GOAL OF THE EXERCISE:
Pictures should be left out when the listing below is repeated word for word.

RAW DATA:
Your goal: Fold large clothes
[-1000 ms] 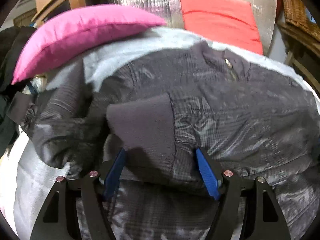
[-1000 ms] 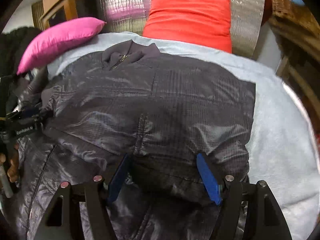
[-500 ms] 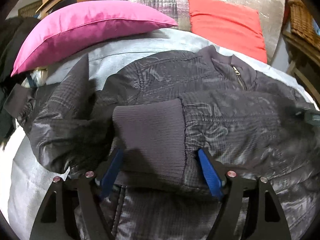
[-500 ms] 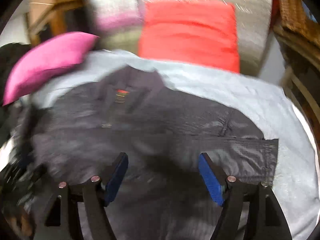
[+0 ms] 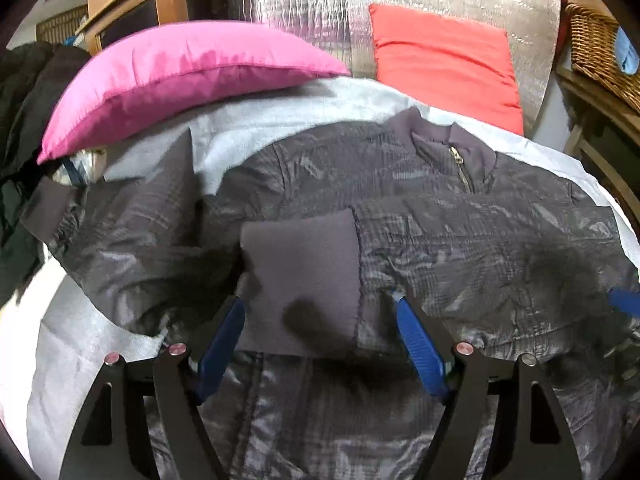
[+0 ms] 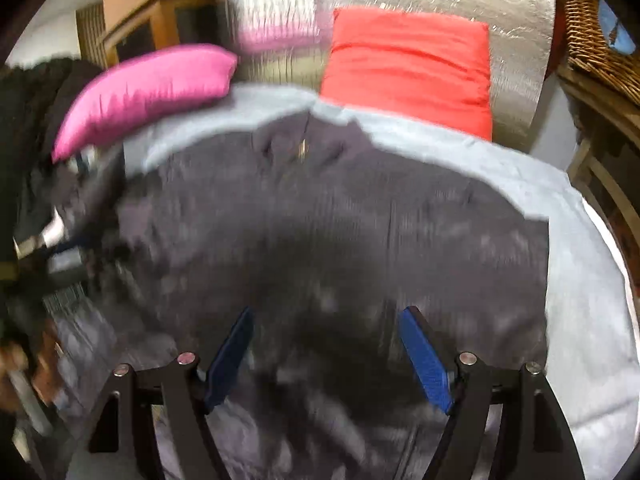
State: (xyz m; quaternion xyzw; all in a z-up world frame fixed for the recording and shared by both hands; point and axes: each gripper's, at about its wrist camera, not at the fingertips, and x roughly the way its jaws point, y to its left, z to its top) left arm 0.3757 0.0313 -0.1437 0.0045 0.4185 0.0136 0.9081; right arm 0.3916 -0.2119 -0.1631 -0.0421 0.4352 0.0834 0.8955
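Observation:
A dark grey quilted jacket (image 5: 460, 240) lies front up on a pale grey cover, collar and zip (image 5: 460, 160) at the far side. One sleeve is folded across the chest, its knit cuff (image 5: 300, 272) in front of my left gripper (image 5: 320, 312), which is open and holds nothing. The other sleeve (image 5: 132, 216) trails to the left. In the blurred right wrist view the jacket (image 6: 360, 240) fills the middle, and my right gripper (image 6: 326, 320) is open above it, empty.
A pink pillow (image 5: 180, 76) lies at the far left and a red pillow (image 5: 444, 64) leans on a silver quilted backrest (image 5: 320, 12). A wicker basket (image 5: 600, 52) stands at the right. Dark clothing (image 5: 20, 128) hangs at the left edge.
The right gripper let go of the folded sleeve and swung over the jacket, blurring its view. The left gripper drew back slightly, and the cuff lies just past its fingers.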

FINISHED TASK:
Your goal: Fold large clothes
[-1000 ms] 
[-1000 ms] 
[-500 ms] 
[-500 ms] 
[+0 ms] 
[+0 ms] 
State: (xyz m; quaternion xyzw; all in a z-up world frame fixed for the recording and shared by both hands; point and axes: each gripper's, at about its wrist camera, not at the fingertips, and x roughly the way its jaws point, y to its left, z to its top) left arm 0.3757 0.0313 -0.1437 0.0045 0.4185 0.0136 0.9081; right arm 0.3916 -0.2119 -0.1631 -0.0421 0.4352 0.0834 0.8955
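Observation:
A dark grey quilted jacket (image 5: 460, 240) lies front up on a pale grey cover, collar and zip (image 5: 460, 160) at the far side. One sleeve is folded across the chest, its knit cuff (image 5: 300, 272) in front of my left gripper (image 5: 320, 312), which is open and holds nothing. The other sleeve (image 5: 132, 216) trails to the left. In the blurred right wrist view the jacket (image 6: 360, 240) fills the middle, and my right gripper (image 6: 326, 320) is open above it, empty.
A pink pillow (image 5: 180, 76) lies at the far left and a red pillow (image 5: 444, 64) leans on a silver quilted backrest (image 5: 320, 12). A wicker basket (image 5: 600, 52) stands at the right. Dark clothing (image 5: 20, 128) hangs at the left edge.
The right gripper let go of the folded sleeve and swung over the jacket, blurring its view. The left gripper drew back slightly, and the cuff lies just past its fingers.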

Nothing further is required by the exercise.